#!/usr/bin/ruby -w
# encoding: UTF-8
# == Name
#
# deblank - remove special characters from filenames
#
# == Description
#
# +deblank+ renames files and replaces or removes special characters
# like spaces, parentheses, or umlauts.
#
# == See also
#
# Use deblank --help to display a brief help message.
#
# == Author
#
# Copyright (C) 2012 Marcus Stollsteimer
#
# License GPLv3+: GNU GPL version 3 or later
require 'optparse'
# This module contains the classes for the +deblank+ tool.
module Deblank
PROGNAME = 'deblank'
VERSION = '0.0.1'
DATE = '2012-12-20'
HOMEPAGE = 'https://github.com/stomar/deblank'
TAGLINE = 'remove special characters from filenames'
COPYRIGHT = "Copyright (C) 2012 Marcus Stollsteimer.\n" +
"License GPLv3+: GNU GPL version 3 or later .\n" +
"This is free software: you are free to change and redistribute it.\n" +
"There is NO WARRANTY, to the extent permitted by law."

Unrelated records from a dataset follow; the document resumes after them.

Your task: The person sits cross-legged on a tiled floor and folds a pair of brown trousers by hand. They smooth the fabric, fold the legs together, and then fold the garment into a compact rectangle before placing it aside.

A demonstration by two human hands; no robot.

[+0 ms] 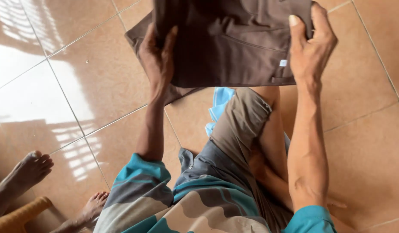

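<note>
I sit on a tiled floor and hold a dark brown folded garment (234, 43) in front of me with both hands. My left hand (158, 58) grips its left edge, thumb on top of the cloth. My right hand (311, 43) grips its right edge near a small white tag. The garment's lower left corner hangs toward the floor. A light blue cloth (219, 105) lies under it, by my bent knee in khaki shorts (240, 125).
Glossy orange-brown floor tiles (78, 86) reflect bright window light at the left. Another person's bare feet (33, 170) rest at the lower left, next to a yellow wooden piece (18, 215).
</note>
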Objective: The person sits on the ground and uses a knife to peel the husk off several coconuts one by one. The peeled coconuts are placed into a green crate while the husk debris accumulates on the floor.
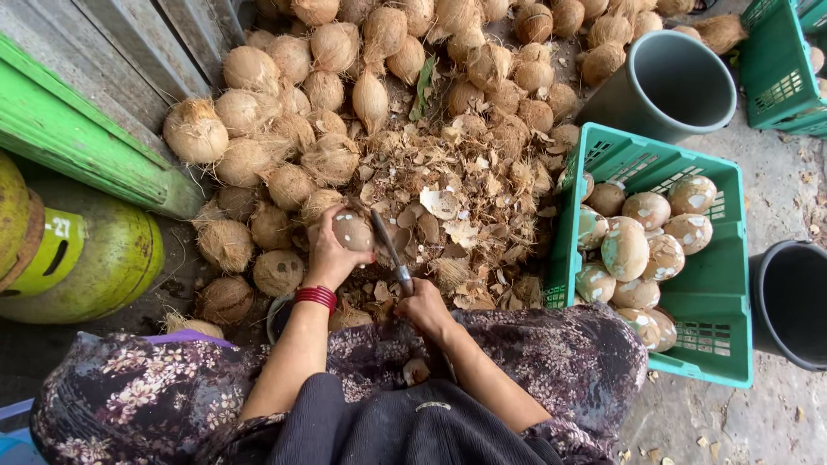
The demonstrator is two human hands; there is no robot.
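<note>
Coconut pile (345, 77) is filling 12 o'clock, husk scraps (465, 215) lying just below it. Green crate (724, 336) is sitting at 3 o'clock, holding peeled coconuts (625, 251). Grey bucket (672, 82) is standing at 1 o'clock, black bucket (788, 301) at 4 o'clock, green gas cylinder (95, 258) at 9 o'clock. At centre, left hand (332, 254) is wrapping around 1 coconut (353, 230). Right hand (424, 303) is gripping a knife (389, 250), blade pointing toward 11 o'clock, tip just beside that coconut.

We see one label: a small yellow-green tag (53, 250) on the round green gas tank (103, 267), far left.
</note>
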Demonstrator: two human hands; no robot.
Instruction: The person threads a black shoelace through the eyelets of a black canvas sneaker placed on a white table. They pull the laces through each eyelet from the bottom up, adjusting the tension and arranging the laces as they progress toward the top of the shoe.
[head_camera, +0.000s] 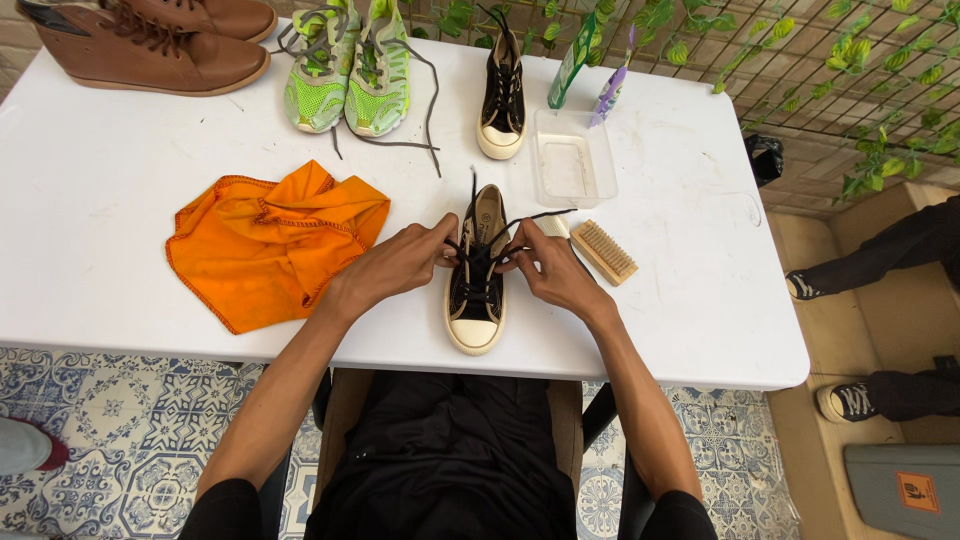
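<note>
A small black canvas sneaker (476, 290) with a cream toe cap stands on the white table (100, 200), toe toward me. My left hand (405, 260) pinches its black lace (485, 255) at the shoe's left side. My right hand (548, 265) grips the lace at the right side. Loose lace ends run up past the shoe's opening. The matching black sneaker (502, 95) stands farther back.
An orange cloth (265, 240) lies left of the shoe. A wooden brush (603, 251) and a clear plastic tub (572, 158) sit to the right. Green sneakers (350, 70) and brown boots (160, 40) line the far edge. Another person's legs (880, 270) are at the right.
</note>
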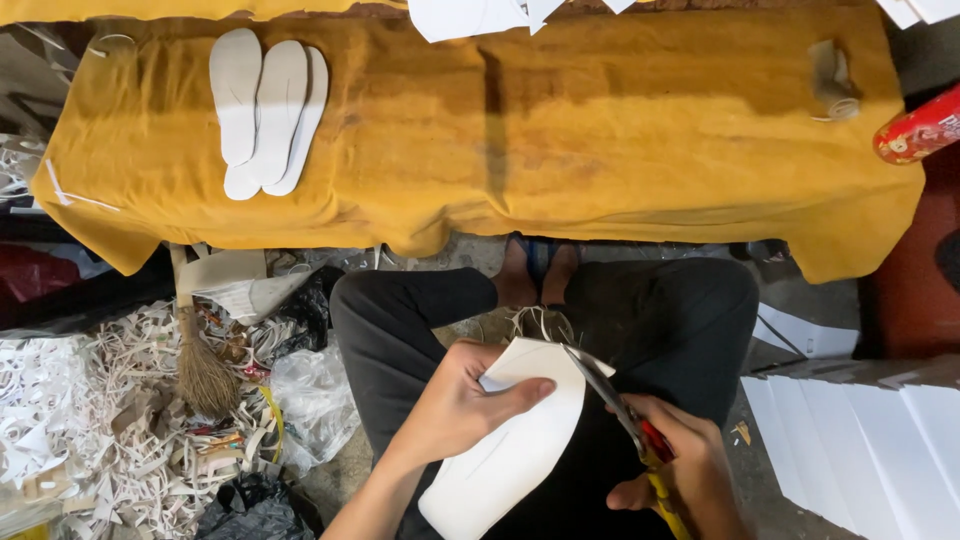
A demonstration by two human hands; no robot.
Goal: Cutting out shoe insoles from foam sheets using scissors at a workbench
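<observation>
Left hand (455, 405) held a white sheet (515, 440) over the lap at 6 o'clock, grip closed on its upper edge with the thumb laid across the face; right hand (675, 470) was wrapped tight around the handles of a pair of scissors (610, 400), blades parted at the sheet's 1 o'clock corner. At 11 o'clock three white insoles (265, 110) lay overlapped on the counter's yellow cloth (600, 130), a small roll (832, 80) at 1 o'clock, a red can (918, 128) just past the cloth's 2 o'clock edge. A broom (200, 360) and paper scraps (90, 420) lay on the floor at 8 o'clock, stacked white sheets (860, 440) at 4 o'clock.
</observation>
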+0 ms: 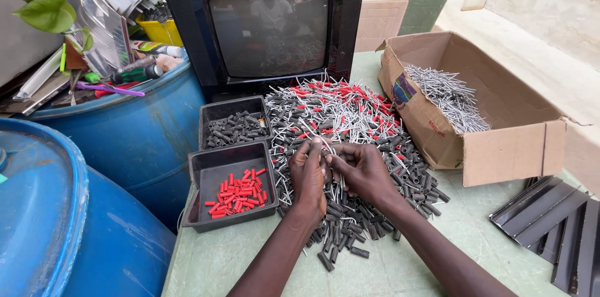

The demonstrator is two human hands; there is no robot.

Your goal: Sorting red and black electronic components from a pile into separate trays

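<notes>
- The left hand (308, 175) and the right hand (362, 171) meet over the near part of a big pile of connectors (350, 141) on the pale green table (400, 266).
- Both hands are closed on one small connector (325, 152) between them, fingertips pinching it from both sides. It is mostly hidden, so I cannot tell its colour.
- This piece lies at about 1 o'clock from the left hand and 10 o'clock from the right hand. Both are equally near. Its long axis seems to run roughly from 9 to 3 o'clock, from one hand to the other, but this is not sure.
- The pile spreads toward 12 o'clock from the hands: thin silver pins with red or dark grey sleeves, all mixed.
- At 9 o'clock from the left hand stands a black tray (201, 192) with red sleeves (239, 194).
- Beyond it, at 10 o'clock, a second black tray (215, 111) holds grey sleeves (236, 129).
- At 2 o'clock from the right hand, a cardboard box (506, 153) holds bare metal pins (447, 97).
- An old television (265, 28) stands at 12 o'clock behind the pile.
</notes>
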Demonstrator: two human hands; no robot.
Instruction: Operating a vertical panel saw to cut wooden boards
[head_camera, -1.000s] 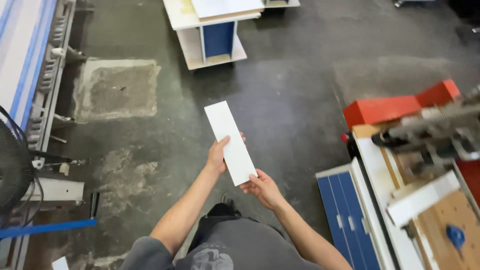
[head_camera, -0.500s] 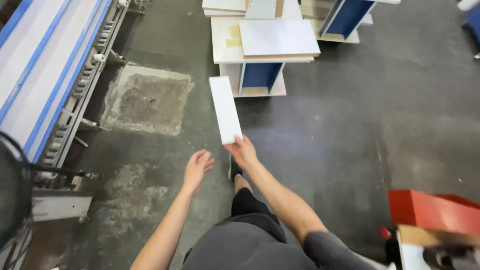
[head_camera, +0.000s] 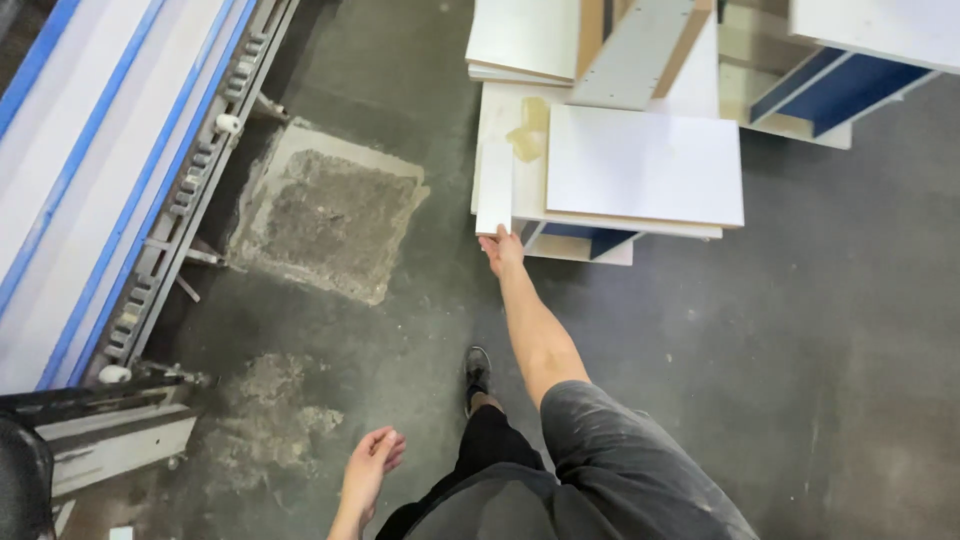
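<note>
- White narrow panel (head_camera: 495, 187) lies on the left edge of the panel stack (head_camera: 640, 165); right hand (head_camera: 503, 250) pinches its near end — apparently thumb on top.
- Left hand (head_camera: 370, 463) hangs free, fingers loosely curled.
- Best kept flat and square to the stack's edge — overhang risks tipping.

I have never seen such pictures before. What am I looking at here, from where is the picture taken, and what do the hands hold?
The picture comes from a camera worn on a person's head, looking down at their own arms and legs in a workshop. The right hand reaches forward and has its grip on a narrow white panel, which lies on a stack of white boards on the floor. The left hand hangs free and open, holding nothing. On the left runs a long machine bed with blue rails. The concrete floor is dark, with a rough patched square.
</note>
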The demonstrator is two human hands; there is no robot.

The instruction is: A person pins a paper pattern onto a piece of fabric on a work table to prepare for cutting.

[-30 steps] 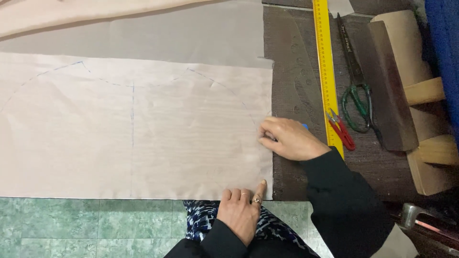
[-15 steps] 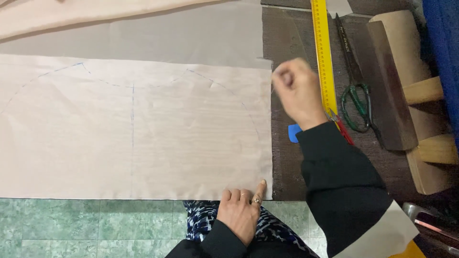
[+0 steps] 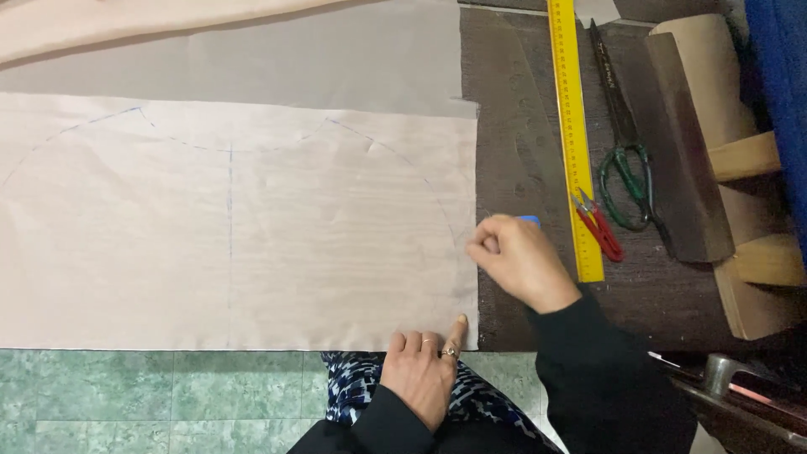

# Parser for the command line options.
# The class method parse! does the job.
class Optionparser
# Parses the command line options from +argv+.
# (+argv+ is cleared).
# Might print out help or version information.
#
# +argv+ - array with the command line options
#
# Returns a hash containing the option parameters.
def self.parse!(argv)
options = {
:files => nil,
:simulate => false,
}
opt_parser = OptionParser.new do |opt|
opt.banner = "Usage: #{PROGNAME} [options] file[s]"
opt.separator ''
opt.separator 'deblank renames files and replaces or removes special characters'
opt.separator 'like spaces, parentheses, or umlauts.'
opt.separator 'The new filename will only contain the following characters:'
opt.separator ''
opt.separator ' ' << NameConverter::VALID_CHARS
opt.separator ''
opt.separator 'Spaces are replaced by underscores, German umlauts and eszett are'
opt.separator 'transliterated, all other invalid characters are removed.'
opt.separator ''
opt.separator 'Options'
opt.separator ''
# process --version and --help first,
# exit successfully (GNU Coding Standards)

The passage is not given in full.